§ Aim of the exercise:
When you reach a picture, leave it out; output everything else in the records exactly.

Provided data START

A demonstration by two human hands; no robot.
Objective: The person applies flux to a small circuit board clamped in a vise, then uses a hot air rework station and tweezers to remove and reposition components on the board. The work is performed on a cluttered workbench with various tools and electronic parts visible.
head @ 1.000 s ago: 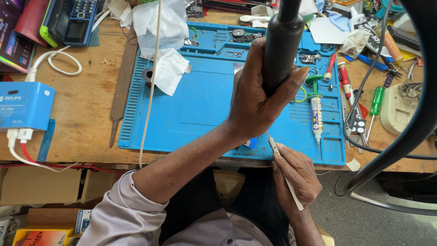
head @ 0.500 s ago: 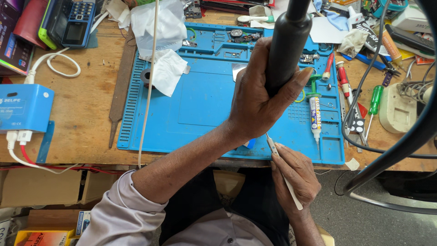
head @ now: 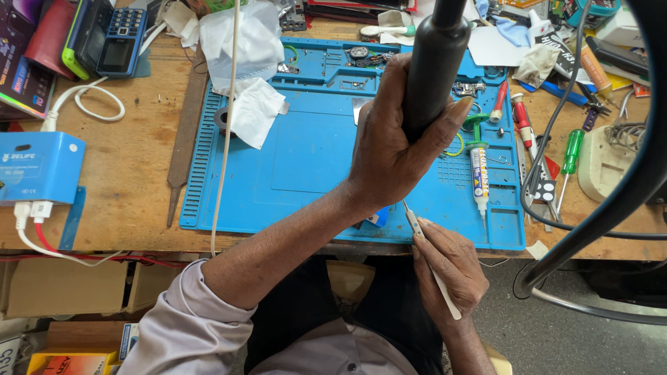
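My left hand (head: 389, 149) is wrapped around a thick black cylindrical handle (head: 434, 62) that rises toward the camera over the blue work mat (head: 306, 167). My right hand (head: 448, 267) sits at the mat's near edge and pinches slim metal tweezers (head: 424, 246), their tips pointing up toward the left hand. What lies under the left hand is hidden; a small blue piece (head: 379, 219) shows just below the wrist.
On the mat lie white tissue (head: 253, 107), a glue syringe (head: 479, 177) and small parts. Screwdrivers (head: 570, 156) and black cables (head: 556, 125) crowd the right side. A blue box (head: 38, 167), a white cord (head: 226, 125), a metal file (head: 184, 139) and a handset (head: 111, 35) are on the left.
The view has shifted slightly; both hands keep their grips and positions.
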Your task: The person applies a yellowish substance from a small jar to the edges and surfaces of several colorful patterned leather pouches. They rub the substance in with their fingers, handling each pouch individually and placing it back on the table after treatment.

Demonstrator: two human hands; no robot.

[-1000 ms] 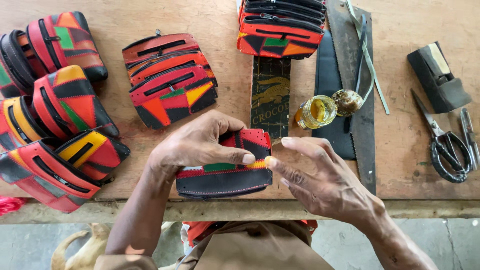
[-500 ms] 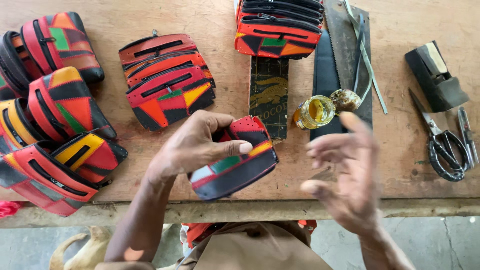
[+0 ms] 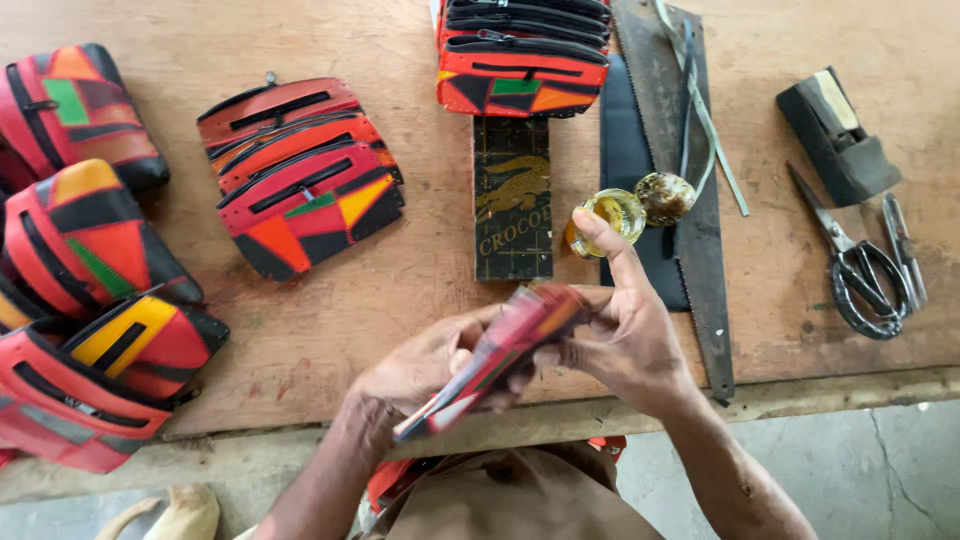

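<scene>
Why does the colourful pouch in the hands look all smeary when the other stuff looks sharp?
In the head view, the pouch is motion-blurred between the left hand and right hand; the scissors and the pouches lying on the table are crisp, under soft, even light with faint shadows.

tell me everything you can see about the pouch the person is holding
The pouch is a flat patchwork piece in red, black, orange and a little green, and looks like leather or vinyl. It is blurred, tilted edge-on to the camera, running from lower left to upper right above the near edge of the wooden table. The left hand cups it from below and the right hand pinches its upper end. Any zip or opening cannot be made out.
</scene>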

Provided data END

§ Solution below:
A demonstration by two human hands; no robot.
Objective: The person applies flux to a small circuit board clamped in a vise, then uses a hot air rework station and tweezers to remove and reposition components on the board. The work is performed on a cluttered workbench with various tools and electronic parts visible.
head @ 1.000 s ago: 
head @ 0.500 s ago: 
head @ now: 
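My left hand (head: 389, 149) is wrapped around a thick black cylindrical handle (head: 434, 62) that rises toward the camera over the blue work mat (head: 306, 167). My right hand (head: 448, 267) sits at the mat's near edge and pinches slim metal tweezers (head: 424, 246), their tips pointing up toward the left hand. What lies under the left hand is hidden; a small blue piece (head: 379, 219) shows just below the wrist.
On the mat lie white tissue (head: 253, 107), a glue syringe (head: 479, 177) and small parts. Screwdrivers (head: 570, 156) and black cables (head: 556, 125) crowd the right side. A blue box (head: 38, 167), a white cord (head: 226, 125), a metal file (head: 184, 139) and a handset (head: 111, 35) are on the left.
The view has shifted slightly; both hands keep their grips and positions.
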Your task: The person applies a yellowish substance from a small jar to the edges and surfaces of several colorful patterned leather pouches. They rub the substance in with their fingers, handling each pouch individually and placing it back on the table after treatment.

Demonstrator: two human hands; no robot.

[-1000 ms] 
[-500 ms] 
[+0 ms] 

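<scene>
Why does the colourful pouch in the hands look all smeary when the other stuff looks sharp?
In the head view, the pouch is motion-blurred between the left hand and right hand; the scissors and the pouches lying on the table are crisp, under soft, even light with faint shadows.

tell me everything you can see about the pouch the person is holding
The pouch is a flat patchwork piece in red, black, orange and a little green, and looks like leather or vinyl. It is blurred, tilted edge-on to the camera, running from lower left to upper right above the near edge of the wooden table. The left hand cups it from below and the right hand pinches its upper end. Any zip or opening cannot be made out.
</scene>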

This response is now finished.